__Exercise prompt__. Please copy each line in the records below that contains the string "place".

* * * *

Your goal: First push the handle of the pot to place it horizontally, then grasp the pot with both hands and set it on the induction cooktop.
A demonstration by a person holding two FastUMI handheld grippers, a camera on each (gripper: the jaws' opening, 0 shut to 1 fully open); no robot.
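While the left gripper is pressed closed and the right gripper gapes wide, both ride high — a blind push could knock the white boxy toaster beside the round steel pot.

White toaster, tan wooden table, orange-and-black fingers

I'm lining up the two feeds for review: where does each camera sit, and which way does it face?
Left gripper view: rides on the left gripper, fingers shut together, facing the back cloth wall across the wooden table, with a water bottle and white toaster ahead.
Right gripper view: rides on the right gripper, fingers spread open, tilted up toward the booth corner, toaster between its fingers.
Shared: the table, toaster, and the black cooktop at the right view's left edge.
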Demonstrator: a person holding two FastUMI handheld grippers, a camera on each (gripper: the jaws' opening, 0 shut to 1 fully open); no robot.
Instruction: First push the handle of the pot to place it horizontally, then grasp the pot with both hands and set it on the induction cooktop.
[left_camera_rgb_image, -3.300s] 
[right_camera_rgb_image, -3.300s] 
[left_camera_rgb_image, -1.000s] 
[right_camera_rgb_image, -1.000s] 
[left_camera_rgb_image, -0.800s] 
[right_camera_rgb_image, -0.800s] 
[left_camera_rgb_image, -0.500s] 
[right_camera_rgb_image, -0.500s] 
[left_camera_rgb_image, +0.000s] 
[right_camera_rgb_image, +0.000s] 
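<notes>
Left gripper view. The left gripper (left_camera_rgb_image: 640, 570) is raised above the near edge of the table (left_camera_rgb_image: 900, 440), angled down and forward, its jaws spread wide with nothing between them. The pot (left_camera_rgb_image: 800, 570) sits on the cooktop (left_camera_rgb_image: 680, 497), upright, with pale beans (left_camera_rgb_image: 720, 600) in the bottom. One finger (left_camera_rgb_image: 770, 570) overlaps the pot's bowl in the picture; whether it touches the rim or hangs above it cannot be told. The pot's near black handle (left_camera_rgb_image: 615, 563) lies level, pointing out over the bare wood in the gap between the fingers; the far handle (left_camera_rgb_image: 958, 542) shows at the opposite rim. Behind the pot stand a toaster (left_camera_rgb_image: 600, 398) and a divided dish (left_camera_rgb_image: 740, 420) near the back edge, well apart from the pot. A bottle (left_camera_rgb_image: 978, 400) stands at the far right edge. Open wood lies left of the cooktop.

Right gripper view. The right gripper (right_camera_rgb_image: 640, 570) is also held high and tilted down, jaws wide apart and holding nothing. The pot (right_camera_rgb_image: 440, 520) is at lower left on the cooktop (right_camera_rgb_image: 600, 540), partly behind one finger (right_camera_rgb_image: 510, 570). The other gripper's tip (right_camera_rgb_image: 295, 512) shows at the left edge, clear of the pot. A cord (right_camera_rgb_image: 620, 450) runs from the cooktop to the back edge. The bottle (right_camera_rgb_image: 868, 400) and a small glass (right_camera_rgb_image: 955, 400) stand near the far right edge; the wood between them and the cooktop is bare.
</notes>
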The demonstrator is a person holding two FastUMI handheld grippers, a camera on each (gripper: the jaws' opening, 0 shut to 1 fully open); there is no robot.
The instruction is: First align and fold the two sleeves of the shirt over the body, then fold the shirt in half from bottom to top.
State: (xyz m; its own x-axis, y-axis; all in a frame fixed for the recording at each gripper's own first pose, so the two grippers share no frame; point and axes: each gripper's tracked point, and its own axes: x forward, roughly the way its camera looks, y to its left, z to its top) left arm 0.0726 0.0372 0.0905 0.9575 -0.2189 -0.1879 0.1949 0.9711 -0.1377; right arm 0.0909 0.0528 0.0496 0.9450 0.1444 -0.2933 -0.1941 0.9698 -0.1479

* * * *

__Reply to the task__.
Your goal: First push the handle of the pot to place it horizontally, then grasp the pot with both hands and set it on the induction cooktop.
Instruction: First push the handle of the pot to place it horizontally, then grasp the pot with both hands and set it on the induction cooktop.

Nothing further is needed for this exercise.